«Non sono a favore della presunzione d’innocenza per i politici. Se uno è indagato, deve lasciare, lo chiedono gli elettori». Così diceva Luigi Di Maio, a dicembre, intervistato da Libero. L’intransigenza è d’altronde da sempre uno dei cavalli di battaglia del Movimento 5 stelle, pronto a sacrificare il principio di diritto, dell’innocenza fino a condanna definitiva, nel nome di una politica rinnovata. Ora che però raggiunto da un avviso di garanzia è l’assessore al bilancio e alle partecipate di Livorno, Gianni Lemmetti, la linea è un po’ cambiata.

Lo notano nel Pd, ovviamente polemici, con la senatrice Giuseppina Maturani, ad esempio, che cita proprio l’intervista di Di Maio. La linea è cambiata e pare più morbida, «se non più ragionevole», dicono dal Pd. Le indagini e gli avvisi di garanzia, tanto per cominciare, non sono tutti uguali. Questo almeno è quello che sembra dire Virginia Raggi, candidata a sindaco di Roma dei 5 stelle: «Se capitasse a me un assessore con un avviso di garanzia? Valutiamo», dice a L’aria che tira, su La7, «se l’avviso di garanzia è pesante, se c’è qualcosa di grave… valutiamo caso per caso». Comunque: «È una domanda mi sembra un po’ generica», dice, e «su Livorno non mi esprimo».

A Livorno i reati ipotizzati dalla procura nell’inchiesta sulla azienda che gestisce i rifiuti, l’Aamps, in forte crisi, sono la bancarotta fraudolenta, il falso in bilancio e l’abuso d’ufficio. L’inchiesta è seria, anche se non investe tutta la gestione Nogarin, ovviamente. Forse per questo anche Danilo Toninelli, deputato e uomo delle riforme dei 5 stelle, conferma la nuova linea improntata alla prudenza: «Chi è indagato non deve per forza essere espulso», dice, «oggi ascoltiamo il nostro sindaco Nogarin e l’assessore». E dal direttorio del Movimento, per ora, arriva dunque solo silenzio.

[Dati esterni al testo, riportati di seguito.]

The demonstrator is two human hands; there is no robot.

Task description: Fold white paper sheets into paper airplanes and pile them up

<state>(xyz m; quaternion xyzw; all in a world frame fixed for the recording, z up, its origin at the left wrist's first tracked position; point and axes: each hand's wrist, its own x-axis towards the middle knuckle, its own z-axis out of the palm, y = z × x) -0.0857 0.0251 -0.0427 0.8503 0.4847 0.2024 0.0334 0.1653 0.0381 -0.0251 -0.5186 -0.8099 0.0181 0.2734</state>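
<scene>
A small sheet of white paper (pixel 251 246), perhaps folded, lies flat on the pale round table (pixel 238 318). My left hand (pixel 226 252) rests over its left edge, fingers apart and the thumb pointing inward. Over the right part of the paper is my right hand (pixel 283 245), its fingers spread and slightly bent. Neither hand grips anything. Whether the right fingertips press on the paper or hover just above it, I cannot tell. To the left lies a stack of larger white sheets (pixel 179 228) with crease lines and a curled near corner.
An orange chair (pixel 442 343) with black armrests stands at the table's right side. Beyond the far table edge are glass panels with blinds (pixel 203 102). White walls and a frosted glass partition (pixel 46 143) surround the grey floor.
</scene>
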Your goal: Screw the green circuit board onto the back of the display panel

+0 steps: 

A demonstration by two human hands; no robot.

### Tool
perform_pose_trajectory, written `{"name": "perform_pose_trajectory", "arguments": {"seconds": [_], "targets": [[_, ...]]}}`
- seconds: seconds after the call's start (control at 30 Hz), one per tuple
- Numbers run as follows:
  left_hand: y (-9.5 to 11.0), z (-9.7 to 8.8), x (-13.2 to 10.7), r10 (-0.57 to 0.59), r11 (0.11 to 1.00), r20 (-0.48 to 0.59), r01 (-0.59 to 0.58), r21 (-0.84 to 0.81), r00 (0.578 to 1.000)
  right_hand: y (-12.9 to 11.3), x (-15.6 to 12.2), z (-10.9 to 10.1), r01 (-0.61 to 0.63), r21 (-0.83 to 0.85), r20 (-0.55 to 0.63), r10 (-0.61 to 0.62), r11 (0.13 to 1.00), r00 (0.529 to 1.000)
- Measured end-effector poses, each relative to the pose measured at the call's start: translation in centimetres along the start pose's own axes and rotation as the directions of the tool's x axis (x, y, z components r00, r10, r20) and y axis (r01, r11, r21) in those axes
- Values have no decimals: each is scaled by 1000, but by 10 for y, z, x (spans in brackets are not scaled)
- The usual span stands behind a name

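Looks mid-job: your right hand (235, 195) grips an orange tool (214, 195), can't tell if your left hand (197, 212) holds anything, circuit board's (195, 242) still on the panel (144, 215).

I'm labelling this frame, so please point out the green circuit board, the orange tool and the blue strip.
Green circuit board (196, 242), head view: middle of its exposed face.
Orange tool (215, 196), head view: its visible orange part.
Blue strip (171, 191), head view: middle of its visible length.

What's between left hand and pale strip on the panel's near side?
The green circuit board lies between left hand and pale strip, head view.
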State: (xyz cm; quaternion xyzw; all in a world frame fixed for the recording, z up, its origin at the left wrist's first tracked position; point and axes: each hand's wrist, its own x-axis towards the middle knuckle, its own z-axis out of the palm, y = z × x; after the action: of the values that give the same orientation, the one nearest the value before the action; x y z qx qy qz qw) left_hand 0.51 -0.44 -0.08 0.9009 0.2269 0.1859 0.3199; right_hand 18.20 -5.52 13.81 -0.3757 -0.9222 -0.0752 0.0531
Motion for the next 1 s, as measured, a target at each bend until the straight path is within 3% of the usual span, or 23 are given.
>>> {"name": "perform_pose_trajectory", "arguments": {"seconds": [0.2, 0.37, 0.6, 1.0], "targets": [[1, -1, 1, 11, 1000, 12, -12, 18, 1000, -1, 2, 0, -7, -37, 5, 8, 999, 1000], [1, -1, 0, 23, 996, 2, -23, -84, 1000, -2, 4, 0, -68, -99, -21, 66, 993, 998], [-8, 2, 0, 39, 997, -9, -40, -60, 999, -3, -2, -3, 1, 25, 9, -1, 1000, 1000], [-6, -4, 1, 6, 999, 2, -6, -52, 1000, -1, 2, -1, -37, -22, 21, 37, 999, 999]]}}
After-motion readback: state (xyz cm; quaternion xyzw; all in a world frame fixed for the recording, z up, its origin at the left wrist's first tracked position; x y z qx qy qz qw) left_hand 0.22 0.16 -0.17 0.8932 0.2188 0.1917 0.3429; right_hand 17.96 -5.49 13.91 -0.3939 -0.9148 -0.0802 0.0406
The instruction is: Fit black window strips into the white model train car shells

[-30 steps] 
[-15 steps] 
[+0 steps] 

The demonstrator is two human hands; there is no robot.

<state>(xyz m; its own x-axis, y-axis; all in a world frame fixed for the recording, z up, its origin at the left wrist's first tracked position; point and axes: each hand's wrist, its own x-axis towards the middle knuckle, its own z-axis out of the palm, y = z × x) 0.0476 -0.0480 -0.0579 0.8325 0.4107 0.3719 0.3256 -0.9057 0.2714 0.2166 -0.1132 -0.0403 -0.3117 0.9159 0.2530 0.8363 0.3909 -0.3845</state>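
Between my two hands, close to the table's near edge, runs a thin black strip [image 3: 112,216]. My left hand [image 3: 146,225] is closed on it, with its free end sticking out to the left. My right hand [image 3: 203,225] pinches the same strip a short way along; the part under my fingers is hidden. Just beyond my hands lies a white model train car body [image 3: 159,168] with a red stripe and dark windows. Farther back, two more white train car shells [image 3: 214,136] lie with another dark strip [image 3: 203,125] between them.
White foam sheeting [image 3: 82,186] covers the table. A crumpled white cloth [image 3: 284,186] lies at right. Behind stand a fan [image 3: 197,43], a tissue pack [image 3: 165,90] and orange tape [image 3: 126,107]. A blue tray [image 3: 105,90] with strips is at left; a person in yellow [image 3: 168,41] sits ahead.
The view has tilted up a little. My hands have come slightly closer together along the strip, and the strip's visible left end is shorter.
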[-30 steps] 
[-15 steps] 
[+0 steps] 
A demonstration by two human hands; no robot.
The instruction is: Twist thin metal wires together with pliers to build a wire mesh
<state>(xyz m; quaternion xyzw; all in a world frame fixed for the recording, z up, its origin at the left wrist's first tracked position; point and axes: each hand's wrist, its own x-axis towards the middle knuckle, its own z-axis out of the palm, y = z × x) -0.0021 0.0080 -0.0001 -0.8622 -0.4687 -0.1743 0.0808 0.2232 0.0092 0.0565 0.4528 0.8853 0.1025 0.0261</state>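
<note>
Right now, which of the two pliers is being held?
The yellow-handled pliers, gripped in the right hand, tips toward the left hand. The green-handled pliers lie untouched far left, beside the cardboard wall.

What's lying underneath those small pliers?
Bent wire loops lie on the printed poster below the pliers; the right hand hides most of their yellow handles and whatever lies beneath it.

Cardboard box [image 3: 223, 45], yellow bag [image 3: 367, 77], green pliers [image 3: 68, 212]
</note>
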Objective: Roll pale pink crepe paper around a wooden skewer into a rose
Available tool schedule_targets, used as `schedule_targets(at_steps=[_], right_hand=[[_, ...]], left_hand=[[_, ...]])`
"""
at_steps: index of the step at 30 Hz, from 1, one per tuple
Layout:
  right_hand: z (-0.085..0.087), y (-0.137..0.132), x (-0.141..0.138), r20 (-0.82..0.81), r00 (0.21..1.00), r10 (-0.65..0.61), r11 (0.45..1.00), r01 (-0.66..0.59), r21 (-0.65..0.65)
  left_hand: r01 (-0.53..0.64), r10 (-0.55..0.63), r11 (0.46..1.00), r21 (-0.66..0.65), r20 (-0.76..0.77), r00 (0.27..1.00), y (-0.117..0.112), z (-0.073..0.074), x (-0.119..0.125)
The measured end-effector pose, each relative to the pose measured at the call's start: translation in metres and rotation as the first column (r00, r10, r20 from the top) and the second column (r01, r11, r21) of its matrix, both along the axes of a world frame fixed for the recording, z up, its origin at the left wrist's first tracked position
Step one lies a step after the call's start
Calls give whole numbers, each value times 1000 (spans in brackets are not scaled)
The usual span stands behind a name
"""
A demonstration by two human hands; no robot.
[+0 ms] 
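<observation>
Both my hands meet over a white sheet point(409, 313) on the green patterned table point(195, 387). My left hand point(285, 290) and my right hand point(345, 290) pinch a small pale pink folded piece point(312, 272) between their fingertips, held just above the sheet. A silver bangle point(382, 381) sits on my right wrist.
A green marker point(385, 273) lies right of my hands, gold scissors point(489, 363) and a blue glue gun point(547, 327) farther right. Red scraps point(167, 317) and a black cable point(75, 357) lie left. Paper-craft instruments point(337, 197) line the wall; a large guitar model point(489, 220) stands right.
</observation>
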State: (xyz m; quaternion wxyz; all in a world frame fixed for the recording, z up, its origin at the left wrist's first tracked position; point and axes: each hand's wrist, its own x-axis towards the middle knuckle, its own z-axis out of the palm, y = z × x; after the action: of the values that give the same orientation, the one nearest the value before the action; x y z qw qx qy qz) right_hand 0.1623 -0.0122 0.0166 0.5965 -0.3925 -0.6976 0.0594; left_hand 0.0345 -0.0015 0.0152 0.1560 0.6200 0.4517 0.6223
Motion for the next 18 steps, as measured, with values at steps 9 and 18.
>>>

Nel sollevare la polemica, il Pd sorvola ovviamente sul fatto che l’inchiesta sia partita da tempo, e che riguardi anche la gestione dei democratici, con un avviso di garanzia che ha raggiunto anche l’ex sindaco del Pd. È per questo che Lemmetti dice di non volersi dimettere. Nogarin dice che su Aamps la sua giunta ha fatto il possibile, dall’assunzione dei precari, contestata, al bilancio. Per i 5 stelle la colpa è dunque del Pd. La colpa di tutto, dei problemi avuti con la raccolta dei rifiuti alla fine del 2015, e pure della crisi di maggioranza che si è aperta, in città, sulla scelta di ricorrere al concordato preventivo per l’azienda comunale, e che ha prodotto una vera faida interna al Movimento, con l’espulsione di tre consiglieri.